Nariman Narimanov wrote in telegrams to Lenin: "In favor of Armenia, Azerbaijan renounced its territory, while for political reasons the country shouldn’t have done this."
The transfer of a part of Zangezur to Armenia finally isolated Nakhchivan from the rest of Azerbaijan.
Finally, the severing of part of Zangezur from Azerbaijan served as the starting point for the implementation of the Armenian plan to seize new Azerbaijani lands. During the new stage of the military aggression of Armenia against Azerbaijan in 1988-1994, the occupation of the former Zangezur district (Lachin-Zangilan-Gubadli) was completed.

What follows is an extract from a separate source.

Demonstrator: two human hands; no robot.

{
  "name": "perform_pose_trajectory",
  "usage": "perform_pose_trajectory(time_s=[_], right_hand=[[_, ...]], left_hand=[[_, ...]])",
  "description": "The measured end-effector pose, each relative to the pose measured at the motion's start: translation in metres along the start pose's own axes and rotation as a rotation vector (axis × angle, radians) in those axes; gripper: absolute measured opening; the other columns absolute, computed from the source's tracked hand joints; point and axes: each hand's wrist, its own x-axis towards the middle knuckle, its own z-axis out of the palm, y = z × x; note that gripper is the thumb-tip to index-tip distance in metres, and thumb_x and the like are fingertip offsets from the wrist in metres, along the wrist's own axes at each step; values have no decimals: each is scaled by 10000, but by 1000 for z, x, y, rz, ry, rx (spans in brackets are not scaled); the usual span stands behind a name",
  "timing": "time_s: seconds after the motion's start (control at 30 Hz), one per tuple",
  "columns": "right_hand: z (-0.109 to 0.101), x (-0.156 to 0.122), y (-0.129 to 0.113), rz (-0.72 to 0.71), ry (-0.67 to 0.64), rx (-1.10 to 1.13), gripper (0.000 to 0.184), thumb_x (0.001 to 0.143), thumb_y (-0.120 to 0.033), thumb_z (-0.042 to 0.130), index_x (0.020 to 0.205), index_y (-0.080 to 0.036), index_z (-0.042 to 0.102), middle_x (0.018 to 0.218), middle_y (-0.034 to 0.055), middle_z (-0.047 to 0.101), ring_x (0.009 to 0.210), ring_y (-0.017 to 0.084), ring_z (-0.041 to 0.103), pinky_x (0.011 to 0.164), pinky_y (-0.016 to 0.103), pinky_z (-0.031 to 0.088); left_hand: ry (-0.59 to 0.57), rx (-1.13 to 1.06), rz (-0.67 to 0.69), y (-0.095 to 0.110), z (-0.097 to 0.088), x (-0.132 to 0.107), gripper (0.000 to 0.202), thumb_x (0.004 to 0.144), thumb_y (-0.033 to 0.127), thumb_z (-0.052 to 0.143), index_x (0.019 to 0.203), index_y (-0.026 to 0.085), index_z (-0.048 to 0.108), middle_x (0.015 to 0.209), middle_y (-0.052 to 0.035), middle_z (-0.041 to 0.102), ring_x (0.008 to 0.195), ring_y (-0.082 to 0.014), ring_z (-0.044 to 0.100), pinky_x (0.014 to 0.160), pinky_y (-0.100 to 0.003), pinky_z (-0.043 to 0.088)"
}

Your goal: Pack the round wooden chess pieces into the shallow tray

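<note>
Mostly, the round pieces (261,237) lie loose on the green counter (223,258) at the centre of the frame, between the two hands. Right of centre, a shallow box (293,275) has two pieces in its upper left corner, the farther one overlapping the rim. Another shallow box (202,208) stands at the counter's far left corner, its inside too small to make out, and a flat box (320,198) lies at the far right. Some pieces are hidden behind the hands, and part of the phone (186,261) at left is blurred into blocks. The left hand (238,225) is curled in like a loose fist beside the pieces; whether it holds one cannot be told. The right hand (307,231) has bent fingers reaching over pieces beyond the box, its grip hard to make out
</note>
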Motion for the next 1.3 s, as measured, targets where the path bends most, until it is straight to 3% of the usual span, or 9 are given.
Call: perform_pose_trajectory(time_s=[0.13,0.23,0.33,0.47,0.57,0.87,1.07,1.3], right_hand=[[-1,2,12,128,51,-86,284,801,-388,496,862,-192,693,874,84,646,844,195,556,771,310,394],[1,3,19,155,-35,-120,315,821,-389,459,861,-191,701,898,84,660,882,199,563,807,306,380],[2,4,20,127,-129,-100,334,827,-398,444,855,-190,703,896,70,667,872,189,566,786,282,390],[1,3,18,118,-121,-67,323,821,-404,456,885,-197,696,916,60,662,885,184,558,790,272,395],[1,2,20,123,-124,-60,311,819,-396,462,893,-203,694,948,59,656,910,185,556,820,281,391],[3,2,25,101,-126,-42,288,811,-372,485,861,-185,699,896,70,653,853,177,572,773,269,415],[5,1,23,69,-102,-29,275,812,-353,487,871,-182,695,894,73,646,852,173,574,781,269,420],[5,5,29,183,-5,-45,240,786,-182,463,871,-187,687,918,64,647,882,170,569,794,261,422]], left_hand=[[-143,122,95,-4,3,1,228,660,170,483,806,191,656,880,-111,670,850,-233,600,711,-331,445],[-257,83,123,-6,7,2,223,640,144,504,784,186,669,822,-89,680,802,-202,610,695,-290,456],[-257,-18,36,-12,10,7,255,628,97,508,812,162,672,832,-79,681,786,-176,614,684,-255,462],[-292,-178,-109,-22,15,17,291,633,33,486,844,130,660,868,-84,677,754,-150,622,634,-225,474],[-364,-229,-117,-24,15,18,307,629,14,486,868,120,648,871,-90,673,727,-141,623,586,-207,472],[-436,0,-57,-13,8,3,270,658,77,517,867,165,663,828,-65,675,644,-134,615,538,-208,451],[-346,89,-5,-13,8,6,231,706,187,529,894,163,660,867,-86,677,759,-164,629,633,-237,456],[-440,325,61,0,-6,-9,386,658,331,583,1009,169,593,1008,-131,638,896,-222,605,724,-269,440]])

President of Azerbaijan Ilham Aliyev signed a decree "On a new division of economic regions in the Republic of Azerbaijan." In accordance with the decree, the East Zangezur economic region was created (Jabrayil, Kalbajar, Gubadli, Lachin and Zangilan regions).
Thus, concludes that the statements of the acting foreign minister of Armenia don’t reflect the real state of affairs. Azerbaijan makes no territorial claims against Armenia, and the words of President Ilham Aliyev are only a reflection of the historical truth and the rights of the Azerbaijani population, driven out of Zangezur and other Azerbaijani regions of Armenia, to return to their lands.